DIRECTIONS FOR THIS TASK:
Your answer should consist of the lines in the data below that contain "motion".

RECORDED INFORMATION section start

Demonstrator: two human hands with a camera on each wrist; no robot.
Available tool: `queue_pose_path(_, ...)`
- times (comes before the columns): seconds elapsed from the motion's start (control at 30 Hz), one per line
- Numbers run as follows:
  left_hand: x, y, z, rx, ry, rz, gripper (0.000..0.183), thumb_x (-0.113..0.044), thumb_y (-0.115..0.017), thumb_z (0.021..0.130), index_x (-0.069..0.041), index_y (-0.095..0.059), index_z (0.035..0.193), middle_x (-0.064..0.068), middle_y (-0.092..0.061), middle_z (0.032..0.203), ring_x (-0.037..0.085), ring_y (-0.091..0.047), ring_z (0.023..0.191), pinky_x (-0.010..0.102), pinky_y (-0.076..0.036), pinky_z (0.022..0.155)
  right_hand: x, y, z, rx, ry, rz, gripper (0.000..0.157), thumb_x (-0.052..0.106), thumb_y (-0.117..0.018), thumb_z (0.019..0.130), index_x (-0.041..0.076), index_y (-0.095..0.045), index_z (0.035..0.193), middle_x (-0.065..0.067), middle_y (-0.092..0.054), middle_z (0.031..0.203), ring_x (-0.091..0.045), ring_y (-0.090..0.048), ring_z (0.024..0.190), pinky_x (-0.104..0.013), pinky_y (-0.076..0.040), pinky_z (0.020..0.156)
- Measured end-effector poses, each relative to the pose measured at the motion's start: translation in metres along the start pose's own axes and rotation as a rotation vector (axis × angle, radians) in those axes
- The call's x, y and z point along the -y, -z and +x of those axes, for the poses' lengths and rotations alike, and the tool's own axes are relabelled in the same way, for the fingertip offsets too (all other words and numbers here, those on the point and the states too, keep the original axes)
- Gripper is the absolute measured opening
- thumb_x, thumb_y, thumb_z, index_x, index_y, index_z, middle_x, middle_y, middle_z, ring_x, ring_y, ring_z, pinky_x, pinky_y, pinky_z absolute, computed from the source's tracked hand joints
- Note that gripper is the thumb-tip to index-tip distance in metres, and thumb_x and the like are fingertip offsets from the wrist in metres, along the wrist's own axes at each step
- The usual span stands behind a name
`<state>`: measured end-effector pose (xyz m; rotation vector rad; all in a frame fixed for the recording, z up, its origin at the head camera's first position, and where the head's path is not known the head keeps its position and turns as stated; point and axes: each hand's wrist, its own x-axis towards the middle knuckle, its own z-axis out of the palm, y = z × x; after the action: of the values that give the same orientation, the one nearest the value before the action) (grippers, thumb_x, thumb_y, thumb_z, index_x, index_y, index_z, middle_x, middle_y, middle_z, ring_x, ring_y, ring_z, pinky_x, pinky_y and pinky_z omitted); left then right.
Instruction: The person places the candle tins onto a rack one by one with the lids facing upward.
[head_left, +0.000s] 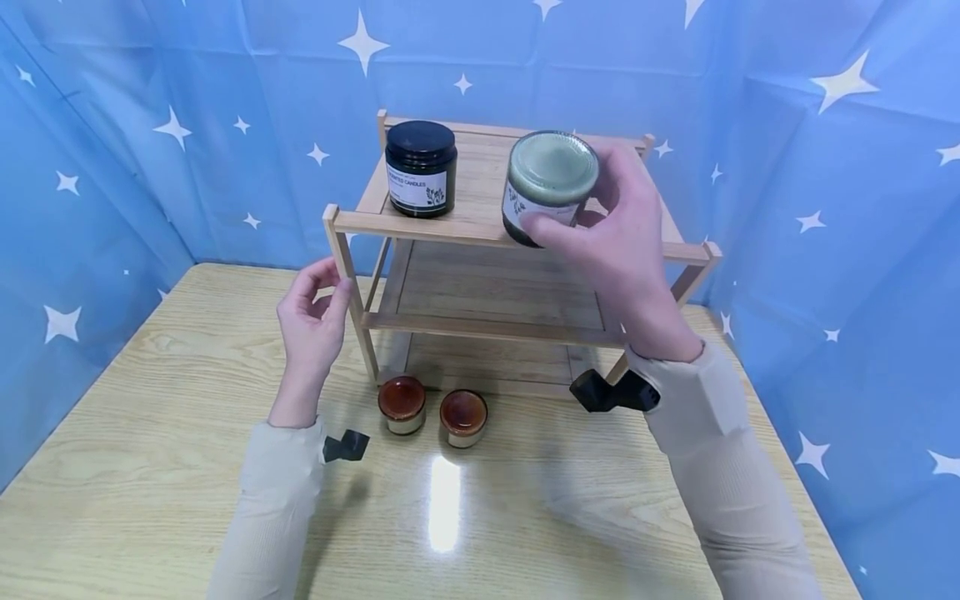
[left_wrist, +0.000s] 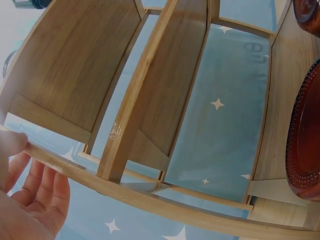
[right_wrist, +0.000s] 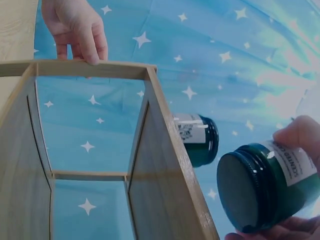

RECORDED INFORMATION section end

RESULT FOR THIS TASK:
- times (comes before the columns): seconds elapsed from the motion's start (control at 30 Hz), one per line
- Measured end-effector poses, each relative to the pose measured at the motion's start: translation in metres along the start pose's own axes and rotation as a rotation vector (axis × angle, radians) in those axes

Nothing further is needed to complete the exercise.